Read Invasive Procedures Online
Authors: Aaron Johnston
Before Riggs could fire again, Stone was on him, wrenching the gun from his hand and picking him up, using his wounded arm as much as the healthy one.
Frank aimed to fire, but Stone was faster. Inhumanly fast. He threw
Riggs’s body directly at Frank with such force that when they collided, Frank fell back into the hall, the wind knocked out of him. Riggs rolled to the side, unconscious, his helmet visor cracked.
Turner grabbed Kimberly and hovered over her, protecting her.
Frank struggled to his feet, found his gun, and saw Stone lift Turner off Kimberly and toss him aside.
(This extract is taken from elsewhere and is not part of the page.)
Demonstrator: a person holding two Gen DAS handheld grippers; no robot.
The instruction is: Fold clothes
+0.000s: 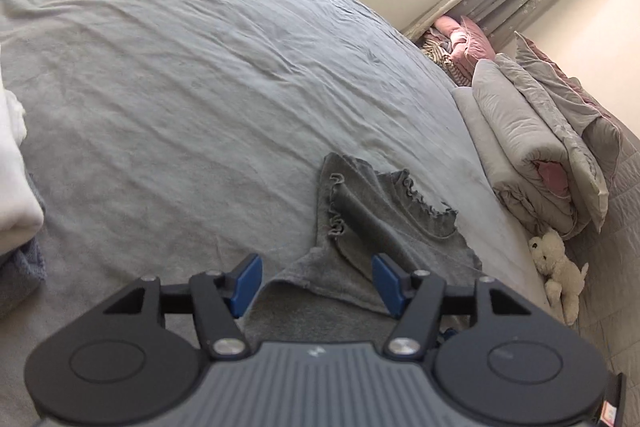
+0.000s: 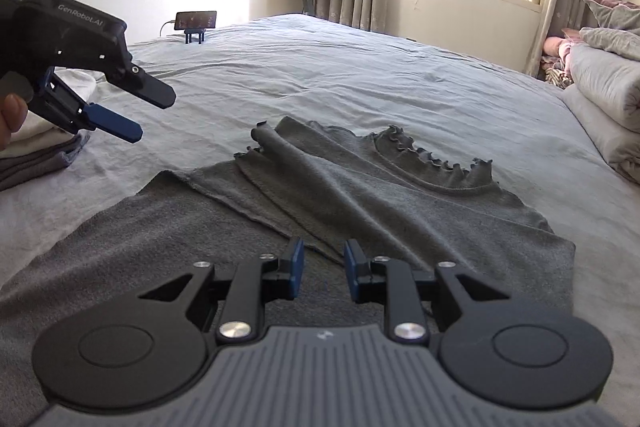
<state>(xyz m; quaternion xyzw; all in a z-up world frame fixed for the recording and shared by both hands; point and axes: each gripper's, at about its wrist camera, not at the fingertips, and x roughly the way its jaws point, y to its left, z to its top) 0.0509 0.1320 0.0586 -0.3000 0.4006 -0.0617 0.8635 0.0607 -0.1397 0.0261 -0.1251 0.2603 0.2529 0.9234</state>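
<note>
A white plush bear (image 1: pixel 558 269) lies at four o'clock; a dark phone on a stand (image 2: pixel 196 21) at eleven o'clock on the grey-sheeted bed (image 2: pixel 320 75).

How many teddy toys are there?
1. A white stuffed toy lies beside the bed, below the folded quilts. Others may be hidden behind the bedding.

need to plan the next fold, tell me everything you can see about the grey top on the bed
The grey top looks like soft knit, with a frilled neckline and frilled sleeve cuff. It lies flat on the bed sheet, partly folded: one side and its sleeve are turned over across the middle. Neither the left gripper nor the right gripper holds it; both are open above it.
</note>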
Turner crashed into a framed mirror on the wall and fell to the floor, not moving.
Kimberly screamed.
“Don’t move,” said Frank.
Grabbing Kimberly, Stone lifted her in front of him, using her as a human shield. She kicked and cried and winced with fright.
Stone said, “Why must you interfere? What I give this girl will make her whole again.”
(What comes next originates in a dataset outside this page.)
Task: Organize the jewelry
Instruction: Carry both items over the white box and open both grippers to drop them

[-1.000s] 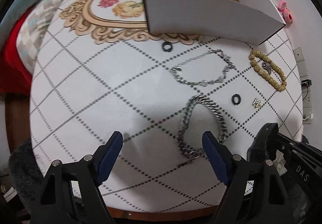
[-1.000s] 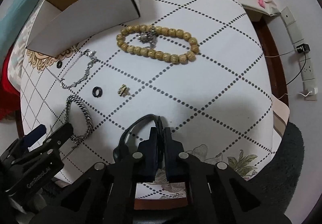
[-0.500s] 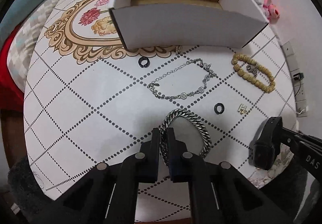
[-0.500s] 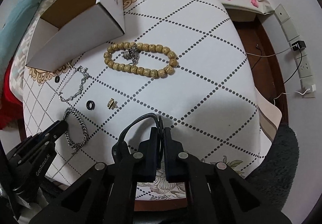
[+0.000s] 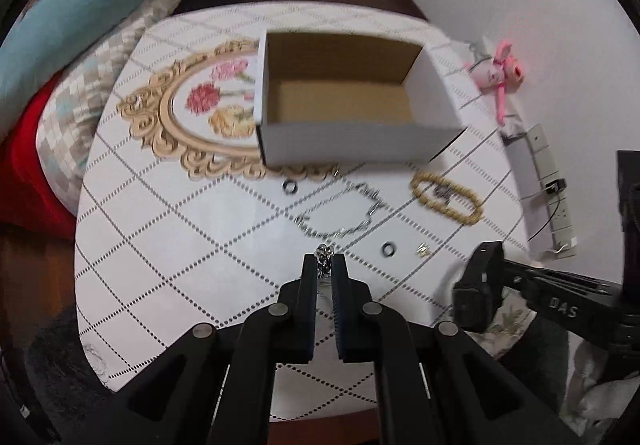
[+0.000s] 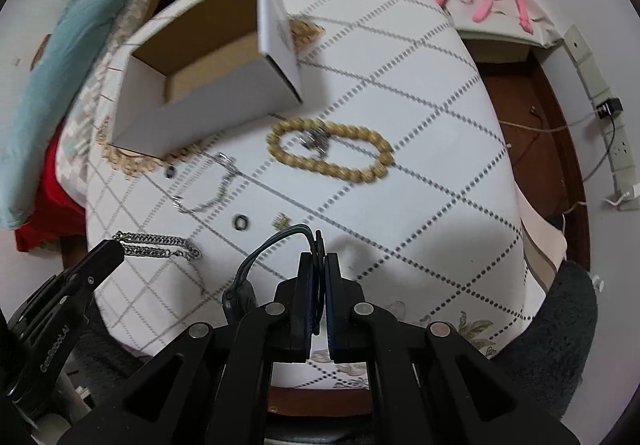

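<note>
Tabletop (image 5: 168,245) farther below; left claw (image 5: 325,269), earlier wide, now clamps chain bracelet (image 6: 160,245).

Small gold trinket (image 5: 423,250) — unidentifiable blur

The open-topped box (image 5: 352,143) stands clear from above. Between it and the near table edge (image 5: 168,329), a thin chain (image 5: 340,217), bead bracelet (image 5: 446,197) and 2 dark rings (image 5: 387,249) litter the way; the left side lies bare.

Even indoor light; soft shadows; motion blur throughout; fisheye bending, dark corners.
</note>
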Demonstrator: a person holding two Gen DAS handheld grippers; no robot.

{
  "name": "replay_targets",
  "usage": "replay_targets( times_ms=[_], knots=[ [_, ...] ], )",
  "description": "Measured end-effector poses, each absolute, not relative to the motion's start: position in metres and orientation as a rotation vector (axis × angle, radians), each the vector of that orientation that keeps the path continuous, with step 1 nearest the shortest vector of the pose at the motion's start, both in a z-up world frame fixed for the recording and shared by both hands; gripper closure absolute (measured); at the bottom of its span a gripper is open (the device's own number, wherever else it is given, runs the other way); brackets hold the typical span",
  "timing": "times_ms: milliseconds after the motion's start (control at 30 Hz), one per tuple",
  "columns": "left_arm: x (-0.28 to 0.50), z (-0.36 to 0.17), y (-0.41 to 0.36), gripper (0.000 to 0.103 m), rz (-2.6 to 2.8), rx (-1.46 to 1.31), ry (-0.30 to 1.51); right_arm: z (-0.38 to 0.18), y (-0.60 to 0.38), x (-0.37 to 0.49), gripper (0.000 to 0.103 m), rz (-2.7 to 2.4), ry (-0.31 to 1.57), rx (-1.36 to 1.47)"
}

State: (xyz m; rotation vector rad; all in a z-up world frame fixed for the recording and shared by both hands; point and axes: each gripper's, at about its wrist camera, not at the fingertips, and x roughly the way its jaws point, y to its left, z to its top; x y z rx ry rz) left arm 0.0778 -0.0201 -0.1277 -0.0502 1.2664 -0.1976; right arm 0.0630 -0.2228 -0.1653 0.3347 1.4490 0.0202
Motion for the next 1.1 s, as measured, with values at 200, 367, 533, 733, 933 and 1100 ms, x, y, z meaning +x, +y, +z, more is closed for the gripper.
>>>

“Put her down!” said Frank. He knew he couldn’t fire. Even though Kimberly only covered a portion of Stone, Frank didn’t trust his aim. He might hit the girl.
Again with lightning speed, the Healer moved, grabbed the syringe off the bed, and stuck the needle into the meat of Kimberly’s arm. Again, she screamed, this time from pain.
“Catch,” said Stone, then pitched Kimberly into the air toward Frank.
Instinctively, Frank dropped his weapon and held out his arms. It was an awkward catch and Kimberly was heavier than he had expected, but when they fell to the floor, she seemed unhurt.
Stone, still clutching the syringe, spun around, pushed through the plastic, and jumped through the sliding glass door that led to the balcony. The door exploded outward, raining shards of glass down onto the alley three stories below.
The agents on the ground immediately opened fire, some hitting Stone, but most hitting the building. Stone was too fast. He jumped off the balcony and fell directly toward his attackers. The shooting and sounds of a struggle continued as Frank opened his pouch and produced the countervirus. At the sight of another syringe, Kimberly wailed louder.
“Kimberly, I need you to listen to me. My name is Dr. Hartman. I have to give you this medicine.”
She recoiled from him, looking afraid.
“I’m not going to hurt you. I want to help. This medicine will help you.”
She wouldn’t stop crying. She was too distraught. Nothing he could say would calm her.
“I’m sorry,” he said, then took her arm and, despite her pulling and panicking, gave her the shot. She screamed again, tears streaming out of her eyes.
Frank spoke into his comlink. “Target deactivated. I need a bag in here.”
Carter shook his head, brushed away the debris that had fallen on him from the closet, and got to his feet. “Where is he?”
Frank pointed to the gaping hole where the sliding glass door had been. Carter ran
to
it and looked over the side, just in time
to
see Stone clear the back fence and sprint up the alley.
Peeps’s voice sounded in their helmets. “He’s running. Suspect is headed north toward Santa Monica Boulevard. And we have agents down. Repeat, agents down.”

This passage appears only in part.